HermioneGoesBackHome · 25/09/2018 10:46

When the dcs were little, they didn’t have pudding.
They had a yogurt, a fruit etc..aka something healthy I was very happy to see them eat and that was part of a balanced diet.
They are teens now. Eating very well, a abal ces diet still and not craving for a ‘pudding’. Actually they often forget we have some yummy cake in the house when it does happen (very very rarely)

HermioneGoesBackHome · 25/09/2018 10:48

So your issue isntbthat she is fussy.
Your issue is that you dint want to spoon feed her.

That’s a very different issue.

And I wouod want to understand why she prefers to be spoon fed rather been left to do it herself.

Pissedoffdotcom · 25/09/2018 10:55

It's almost like you have to go through the whole process of teaching them again isn't i? I had several chats with my dad about it & then when he continued told him he could be responsible for feeding her every meal from then on. He soon changed his tune.
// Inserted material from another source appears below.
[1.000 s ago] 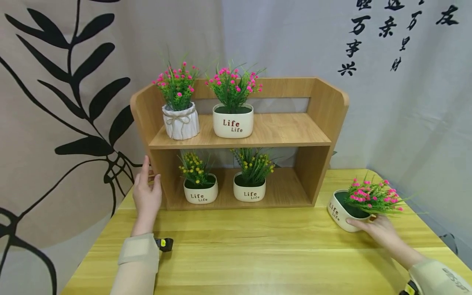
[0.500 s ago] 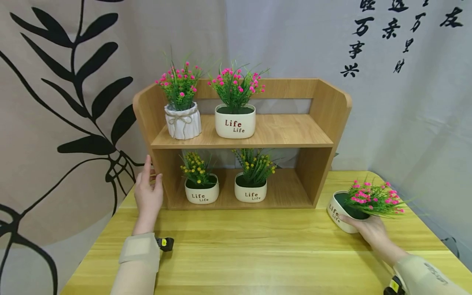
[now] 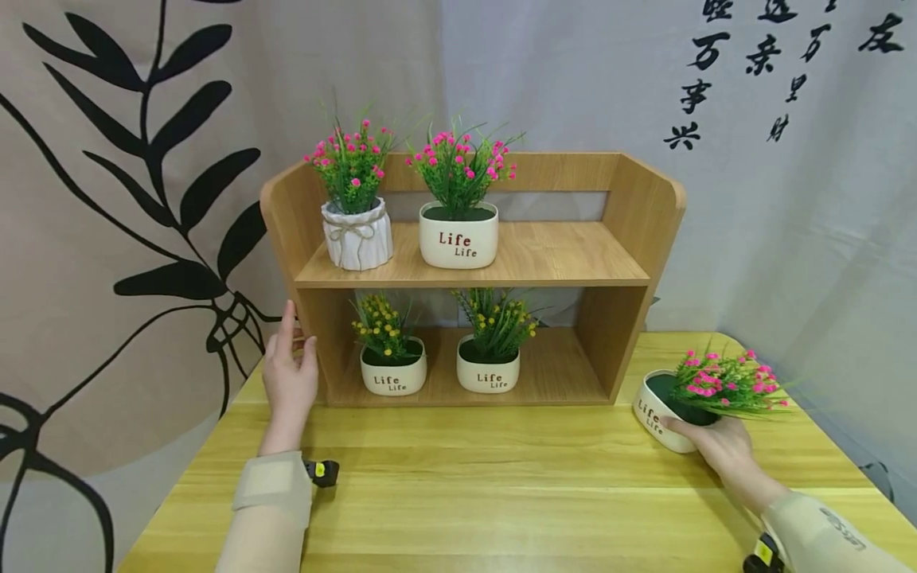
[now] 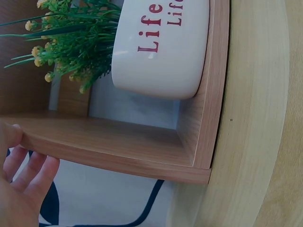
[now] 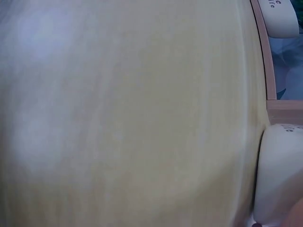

There's no need for it & imo it isn't cute either!

cherryca · 25/09/2018 10:57

@HermioneGoesBackHome

My issue is that she's purposely not eating food because she wants to be spoon fed. Even though she is fine, and has been happy to do it herself for a long time.

OP posts:
lilyblue5 · 25/09/2018 11:00

Nursery used to give my son a few spoonfuls of food to get him going, he then ate the rest of it by himself. To me it was more Important that he actually ate something.

lilyblue5 · 25/09/2018 11:01

Also, maybe she’s just going through an awkward phase! She won’t want them near her soon enough!

Loonoon · 25/09/2018 12:12

If she’s not eating food because she wants to be spoon fed it sounds like she wants the attention and interaction that spoon feeding entails - possibly more than she wants the food which she doesn’t sound too fussed about.
.Assuming it won’t entirely wreck your schedule I would give her the attention she wants/needs and spoon feed her. Don’t worry too much about it, it’s probably just a phase and she will move on to the independent ‘no, I can do it’ phase soon enough. You aren’t going to be spoon feeding her on her wedding day!

And I would also stop with the dessert as a temptation. I wish I had. It became a rod for my own back.

museumum · 25/09/2018 12:59

My ds has a yoghurt after his main if he’s still hungry. If he doesn’t eat all his main (not including something new or something he doesn’t like) then he obviously can’t be still hungry so no yoghurt. It’s just logical.

I don’t understand people who would present another course to a child who had already declared themselves all full up. If I were in a restaurant and couldn’t finish my main I’d never order dessert!

Yabbers · 26/09/2018 09:15

We currently are fighting a battle against the stuff they're seeing at school because if i offer her a bit of chocolate for eg she will tell me she can't eat it as school say it is bad for her!

Damn that school for teaching children about healthy options.

It isn't a 'reward' system, more ensuring balance.

It’s all about how you phrase it. If you offer pudding as a “if you eat your dinner you will get pudding” kids see that as a reward. If you put a proper portion of food and when it is pretty much finished ask “are you still hungry?” Then pudding can happen. Or seconds. I always use fruit as a benchmark. DD eats fruit but she’s not a real fan. If she agrees to fruit, she’s still hungry. Then sometimes she gets fruit, or if she’s had a healthy food day, we’ll offer something more pudding like. I’ve always tried to encourage DD to try to think about what her body is telling her.

Those who say the rule was always the same when they were young, have a think about how you view sweet stuff. If it is as an occasional food as part of balance then well done. Most people seem to view it as bad food, or comfort food, something to make them feel better. That’s what can come from pudding as a reward.